> _TASK DESCRIPTION_:
Instruction for the data below: set down exactly the lines from the line with "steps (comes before" to the line with "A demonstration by", inclusive, and no others.

[Start of section]

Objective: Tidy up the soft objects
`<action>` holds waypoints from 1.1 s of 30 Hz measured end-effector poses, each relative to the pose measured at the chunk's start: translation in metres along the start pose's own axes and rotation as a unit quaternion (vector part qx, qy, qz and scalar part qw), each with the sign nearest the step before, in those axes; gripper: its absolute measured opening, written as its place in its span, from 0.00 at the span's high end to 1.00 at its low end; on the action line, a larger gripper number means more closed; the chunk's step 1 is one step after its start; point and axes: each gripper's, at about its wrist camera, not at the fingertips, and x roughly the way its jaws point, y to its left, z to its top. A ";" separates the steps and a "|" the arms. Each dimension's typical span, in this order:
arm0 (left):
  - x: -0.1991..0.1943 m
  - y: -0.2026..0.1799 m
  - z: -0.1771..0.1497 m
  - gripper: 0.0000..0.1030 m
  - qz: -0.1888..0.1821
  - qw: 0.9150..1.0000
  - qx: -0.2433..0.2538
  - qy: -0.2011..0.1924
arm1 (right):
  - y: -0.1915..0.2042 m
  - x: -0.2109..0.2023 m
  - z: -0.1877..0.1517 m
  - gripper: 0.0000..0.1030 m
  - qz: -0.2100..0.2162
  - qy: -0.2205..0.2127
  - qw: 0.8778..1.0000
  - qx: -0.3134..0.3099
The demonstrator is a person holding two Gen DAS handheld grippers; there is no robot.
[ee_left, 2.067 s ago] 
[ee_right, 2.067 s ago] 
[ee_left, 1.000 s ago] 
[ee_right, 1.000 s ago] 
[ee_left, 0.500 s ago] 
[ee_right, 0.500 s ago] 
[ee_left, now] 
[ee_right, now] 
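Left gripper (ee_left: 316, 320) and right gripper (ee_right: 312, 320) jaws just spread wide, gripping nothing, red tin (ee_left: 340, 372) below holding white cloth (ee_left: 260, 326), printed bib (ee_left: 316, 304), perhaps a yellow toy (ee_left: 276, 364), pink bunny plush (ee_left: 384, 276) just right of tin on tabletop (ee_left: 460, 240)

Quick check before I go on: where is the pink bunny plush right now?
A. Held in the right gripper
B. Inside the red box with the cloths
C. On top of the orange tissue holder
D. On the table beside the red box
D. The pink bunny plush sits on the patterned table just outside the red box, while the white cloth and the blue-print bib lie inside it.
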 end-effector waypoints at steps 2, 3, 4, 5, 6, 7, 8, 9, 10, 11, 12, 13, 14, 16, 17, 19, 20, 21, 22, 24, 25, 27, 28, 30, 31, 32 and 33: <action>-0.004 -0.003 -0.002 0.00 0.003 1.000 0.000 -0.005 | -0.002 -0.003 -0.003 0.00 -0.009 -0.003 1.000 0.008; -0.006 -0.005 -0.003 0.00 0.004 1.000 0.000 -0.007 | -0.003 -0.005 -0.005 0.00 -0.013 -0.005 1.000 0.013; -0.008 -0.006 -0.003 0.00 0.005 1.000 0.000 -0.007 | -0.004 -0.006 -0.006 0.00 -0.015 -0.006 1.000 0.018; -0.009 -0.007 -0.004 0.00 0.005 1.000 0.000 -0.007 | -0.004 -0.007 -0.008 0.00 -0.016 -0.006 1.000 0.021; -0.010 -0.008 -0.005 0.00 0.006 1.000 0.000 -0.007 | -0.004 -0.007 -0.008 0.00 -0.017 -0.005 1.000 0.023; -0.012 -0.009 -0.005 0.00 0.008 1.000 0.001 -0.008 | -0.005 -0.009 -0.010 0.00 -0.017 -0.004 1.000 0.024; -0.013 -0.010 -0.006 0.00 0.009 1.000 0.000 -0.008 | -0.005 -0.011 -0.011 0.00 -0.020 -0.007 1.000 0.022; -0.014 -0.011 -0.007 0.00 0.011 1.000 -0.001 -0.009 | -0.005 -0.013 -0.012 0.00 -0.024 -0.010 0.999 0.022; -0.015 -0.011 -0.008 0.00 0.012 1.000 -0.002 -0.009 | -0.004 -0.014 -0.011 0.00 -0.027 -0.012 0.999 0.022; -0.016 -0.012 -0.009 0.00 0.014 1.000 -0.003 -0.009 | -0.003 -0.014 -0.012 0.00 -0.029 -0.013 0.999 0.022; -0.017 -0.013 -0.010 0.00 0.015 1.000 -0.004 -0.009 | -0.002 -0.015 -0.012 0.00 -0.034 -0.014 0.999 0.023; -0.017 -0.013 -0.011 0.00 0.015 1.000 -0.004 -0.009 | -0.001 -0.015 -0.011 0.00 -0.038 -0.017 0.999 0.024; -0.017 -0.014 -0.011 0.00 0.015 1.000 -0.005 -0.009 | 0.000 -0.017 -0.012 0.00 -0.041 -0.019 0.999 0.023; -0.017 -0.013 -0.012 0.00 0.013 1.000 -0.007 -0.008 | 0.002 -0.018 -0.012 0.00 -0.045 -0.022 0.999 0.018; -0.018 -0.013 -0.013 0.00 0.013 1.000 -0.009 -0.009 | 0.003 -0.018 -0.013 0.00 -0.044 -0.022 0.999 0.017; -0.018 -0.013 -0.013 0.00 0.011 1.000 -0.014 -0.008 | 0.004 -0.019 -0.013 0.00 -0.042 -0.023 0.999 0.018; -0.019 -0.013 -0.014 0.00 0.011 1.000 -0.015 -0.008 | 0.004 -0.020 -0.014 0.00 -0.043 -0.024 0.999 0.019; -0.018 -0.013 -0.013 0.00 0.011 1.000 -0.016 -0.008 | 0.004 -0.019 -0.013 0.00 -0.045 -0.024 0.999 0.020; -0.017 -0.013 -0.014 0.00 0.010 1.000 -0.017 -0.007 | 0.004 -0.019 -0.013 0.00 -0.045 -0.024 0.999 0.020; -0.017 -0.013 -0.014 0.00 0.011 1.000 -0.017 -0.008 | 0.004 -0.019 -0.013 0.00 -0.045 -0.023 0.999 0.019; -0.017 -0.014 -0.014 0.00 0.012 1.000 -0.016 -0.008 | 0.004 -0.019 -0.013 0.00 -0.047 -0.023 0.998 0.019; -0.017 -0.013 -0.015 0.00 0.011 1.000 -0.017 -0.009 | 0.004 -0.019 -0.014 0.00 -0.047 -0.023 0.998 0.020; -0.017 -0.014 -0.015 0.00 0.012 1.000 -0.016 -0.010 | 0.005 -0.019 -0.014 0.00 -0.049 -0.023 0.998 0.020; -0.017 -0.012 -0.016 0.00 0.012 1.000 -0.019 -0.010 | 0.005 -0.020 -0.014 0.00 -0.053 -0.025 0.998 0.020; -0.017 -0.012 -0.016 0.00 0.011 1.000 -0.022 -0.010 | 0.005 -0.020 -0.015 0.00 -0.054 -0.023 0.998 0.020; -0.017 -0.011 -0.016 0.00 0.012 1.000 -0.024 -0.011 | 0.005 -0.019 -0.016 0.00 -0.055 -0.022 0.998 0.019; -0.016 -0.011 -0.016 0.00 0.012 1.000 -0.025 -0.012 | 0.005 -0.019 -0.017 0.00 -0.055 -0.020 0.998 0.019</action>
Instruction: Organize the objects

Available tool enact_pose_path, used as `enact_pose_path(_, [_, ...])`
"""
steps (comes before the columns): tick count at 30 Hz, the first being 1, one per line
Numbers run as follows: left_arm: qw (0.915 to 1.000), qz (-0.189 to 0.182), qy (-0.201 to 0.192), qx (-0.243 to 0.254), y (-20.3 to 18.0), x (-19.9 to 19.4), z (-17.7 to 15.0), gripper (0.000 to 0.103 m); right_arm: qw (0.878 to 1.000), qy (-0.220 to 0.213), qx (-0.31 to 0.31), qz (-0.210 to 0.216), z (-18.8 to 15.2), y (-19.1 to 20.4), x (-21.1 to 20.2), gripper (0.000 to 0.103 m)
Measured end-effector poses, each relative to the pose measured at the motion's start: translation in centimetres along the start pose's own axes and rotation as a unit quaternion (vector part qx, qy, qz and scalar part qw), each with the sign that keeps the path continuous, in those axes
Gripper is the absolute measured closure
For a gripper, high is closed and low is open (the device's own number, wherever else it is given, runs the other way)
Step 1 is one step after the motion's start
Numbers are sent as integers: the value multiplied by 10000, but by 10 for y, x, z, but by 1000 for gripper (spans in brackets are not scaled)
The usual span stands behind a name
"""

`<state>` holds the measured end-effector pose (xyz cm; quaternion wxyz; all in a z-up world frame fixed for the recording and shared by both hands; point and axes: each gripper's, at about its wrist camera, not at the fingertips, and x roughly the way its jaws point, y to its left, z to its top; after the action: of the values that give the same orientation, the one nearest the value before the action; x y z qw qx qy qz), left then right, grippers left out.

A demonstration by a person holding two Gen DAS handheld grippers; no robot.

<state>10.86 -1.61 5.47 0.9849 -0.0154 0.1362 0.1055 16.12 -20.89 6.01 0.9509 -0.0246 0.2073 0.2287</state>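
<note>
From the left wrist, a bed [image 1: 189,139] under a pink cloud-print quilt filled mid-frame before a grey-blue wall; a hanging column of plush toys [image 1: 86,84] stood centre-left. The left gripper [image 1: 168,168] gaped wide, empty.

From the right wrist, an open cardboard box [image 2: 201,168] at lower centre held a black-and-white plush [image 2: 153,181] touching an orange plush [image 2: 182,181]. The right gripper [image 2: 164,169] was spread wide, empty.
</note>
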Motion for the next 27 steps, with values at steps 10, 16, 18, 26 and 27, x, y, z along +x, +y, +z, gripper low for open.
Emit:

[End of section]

> _RESPONSE TO THIS TASK_:
steps (comes before the columns): tick count at 30 Hz, the first being 1, one per line
Numbers run as follows: left_arm: qw (0.915 to 1.000), qz (-0.189 to 0.182), qy (-0.201 to 0.192), qx (-0.243 to 0.254), y (-20.3 to 18.0), x (-19.9 to 19.4), z (-17.7 to 15.0), gripper (0.000 to 0.103 m); right_arm: qw (0.878 to 1.000), qy (-0.220 to 0.213), qx (-0.31 to 0.31), qz (-0.210 to 0.216), z (-18.8 to 15.2), y (-19.1 to 20.4), x (-21.1 to 20.2), gripper (0.000 to 0.103 m)
Measured end-effector poses, each relative to the pose measured at the motion's start: translation in centimetres along the start pose's own axes and rotation as a unit quaternion (vector part qx, qy, qz and scalar part qw), each with the sign that keeps the path continuous, in those axes
Gripper is the absolute measured closure
For a gripper, high is closed and low is open (the device's own number, wherever else it is given, runs the other way)
Step 1 is one step after the motion's start
Numbers are sent as integers: the value multiplied by 10000, but by 10 for y, x, z, but by 1000 for gripper (spans in brackets are not scaled)
The usual span stands behind a name
"""

`<state>` holds the measured end-effector pose (xyz cm; quaternion wxyz; all in a z-up world frame fixed for the recording and shared by both hands; point and axes: each gripper's, at about its wrist camera, not at the fingertips, and x roughly the way its jaws point, y to its left, z to its top; after the action: of the values that give the same orientation, the one nearest the value before the action; x y z qw qx qy qz), left then right, grippers left out.

A demonstration by a person holding two Gen DAS handheld grippers; no robot.

What appears above is the complete answer to the exercise.